## What to work on
Can you reproduce the data beneath, keeping every line exact?

━━━━━━━━

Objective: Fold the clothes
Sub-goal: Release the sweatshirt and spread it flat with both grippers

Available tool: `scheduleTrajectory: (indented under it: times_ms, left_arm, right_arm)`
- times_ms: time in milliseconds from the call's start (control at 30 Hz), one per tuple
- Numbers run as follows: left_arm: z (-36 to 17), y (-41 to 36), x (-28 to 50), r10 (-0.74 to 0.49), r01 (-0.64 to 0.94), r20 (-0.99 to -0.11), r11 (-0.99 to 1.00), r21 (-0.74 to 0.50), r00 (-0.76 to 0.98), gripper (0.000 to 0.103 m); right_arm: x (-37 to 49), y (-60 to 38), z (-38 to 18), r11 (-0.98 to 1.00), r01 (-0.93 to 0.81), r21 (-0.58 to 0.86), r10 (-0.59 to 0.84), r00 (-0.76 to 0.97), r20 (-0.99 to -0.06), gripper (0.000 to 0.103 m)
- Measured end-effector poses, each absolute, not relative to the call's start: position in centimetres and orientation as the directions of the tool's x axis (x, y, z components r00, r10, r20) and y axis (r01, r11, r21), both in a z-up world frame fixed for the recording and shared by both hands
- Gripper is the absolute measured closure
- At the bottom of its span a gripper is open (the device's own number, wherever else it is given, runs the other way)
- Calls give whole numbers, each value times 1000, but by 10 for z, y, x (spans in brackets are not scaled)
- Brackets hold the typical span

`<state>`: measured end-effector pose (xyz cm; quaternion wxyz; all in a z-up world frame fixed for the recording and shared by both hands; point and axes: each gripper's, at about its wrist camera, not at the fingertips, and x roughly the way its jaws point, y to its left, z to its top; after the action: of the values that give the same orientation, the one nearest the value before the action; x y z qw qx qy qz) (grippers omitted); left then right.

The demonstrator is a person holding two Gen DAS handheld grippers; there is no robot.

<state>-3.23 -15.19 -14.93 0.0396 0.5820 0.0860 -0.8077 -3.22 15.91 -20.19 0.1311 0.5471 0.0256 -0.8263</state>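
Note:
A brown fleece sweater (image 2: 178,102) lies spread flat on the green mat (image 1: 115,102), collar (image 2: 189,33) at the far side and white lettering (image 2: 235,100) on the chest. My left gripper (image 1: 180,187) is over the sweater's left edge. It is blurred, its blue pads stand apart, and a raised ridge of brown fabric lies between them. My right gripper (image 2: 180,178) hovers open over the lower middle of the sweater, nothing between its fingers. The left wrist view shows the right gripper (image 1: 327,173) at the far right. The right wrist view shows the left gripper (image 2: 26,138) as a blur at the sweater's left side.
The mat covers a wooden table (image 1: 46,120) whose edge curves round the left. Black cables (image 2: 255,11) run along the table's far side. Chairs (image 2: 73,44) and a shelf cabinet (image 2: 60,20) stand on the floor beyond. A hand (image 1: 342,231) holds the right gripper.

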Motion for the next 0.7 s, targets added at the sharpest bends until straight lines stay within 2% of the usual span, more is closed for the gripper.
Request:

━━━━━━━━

## Written response
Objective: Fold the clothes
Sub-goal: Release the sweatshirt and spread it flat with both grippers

Available tool: `scheduleTrajectory: (indented under it: times_ms, left_arm, right_arm)`
- times_ms: time in milliseconds from the call's start (control at 30 Hz), one per tuple
- Numbers run as follows: left_arm: z (-36 to 17), y (-41 to 36), x (-28 to 50), r10 (-0.74 to 0.49), r01 (-0.64 to 0.94), r20 (-0.99 to -0.11), r11 (-0.99 to 1.00), r21 (-0.74 to 0.50), r00 (-0.76 to 0.98), gripper (0.000 to 0.103 m); right_arm: x (-37 to 49), y (-60 to 38), z (-38 to 18), r11 (-0.98 to 1.00), r01 (-0.93 to 0.81), r21 (-0.58 to 0.86), r10 (-0.59 to 0.84), r00 (-0.76 to 0.97), r20 (-0.99 to -0.06), gripper (0.000 to 0.103 m)
- Measured end-effector poses, each absolute, not relative to the call's start: position in centimetres and orientation as the directions of the tool's x axis (x, y, z components r00, r10, r20) and y axis (r01, r11, r21), both in a z-up world frame fixed for the recording and shared by both hands
- Gripper is the absolute measured closure
- At the bottom of its span a gripper is open (the device's own number, wherever else it is given, runs the other way)
- Calls give whole numbers, each value times 1000, but by 10 for z, y, x (spans in brackets are not scaled)
- Brackets hold the typical span

`<state>`: measured end-effector pose (xyz cm; quaternion wxyz; all in a z-up world frame fixed for the recording and shared by both hands; point and axes: each gripper's, at about its wrist camera, not at the fingertips, and x roughly the way its jaws point, y to its left, z to its top; after the action: of the values that give the same orientation, the one nearest the value before the action; x y z qw qx qy qz) (grippers omitted); left then right.

The demonstrator is a person holding two Gen DAS handheld grippers; there is no robot.

<state>-3.23 -15.19 -14.93 0.0396 0.5820 0.0860 -0.8077 -3.22 15.91 -20.19 0.1311 0.5471 0.0256 -0.8263</state>
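Note:
A brown fleece sweater (image 2: 178,102) lies spread flat on the green mat (image 1: 115,102), collar (image 2: 189,33) at the far side and white lettering (image 2: 235,100) on the chest. My left gripper (image 1: 180,187) is over the sweater's left edge. It is blurred, its blue pads stand apart, and a raised ridge of brown fabric lies between them. My right gripper (image 2: 180,178) hovers open over the lower middle of the sweater, nothing between its fingers. The left wrist view shows the right gripper (image 1: 327,173) at the far right. The right wrist view shows the left gripper (image 2: 26,138) as a blur at the sweater's left side.
The mat covers a wooden table (image 1: 46,120) whose edge curves round the left. Black cables (image 2: 255,11) run along the table's far side. Chairs (image 2: 73,44) and a shelf cabinet (image 2: 60,20) stand on the floor beyond. A hand (image 1: 342,231) holds the right gripper.
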
Motion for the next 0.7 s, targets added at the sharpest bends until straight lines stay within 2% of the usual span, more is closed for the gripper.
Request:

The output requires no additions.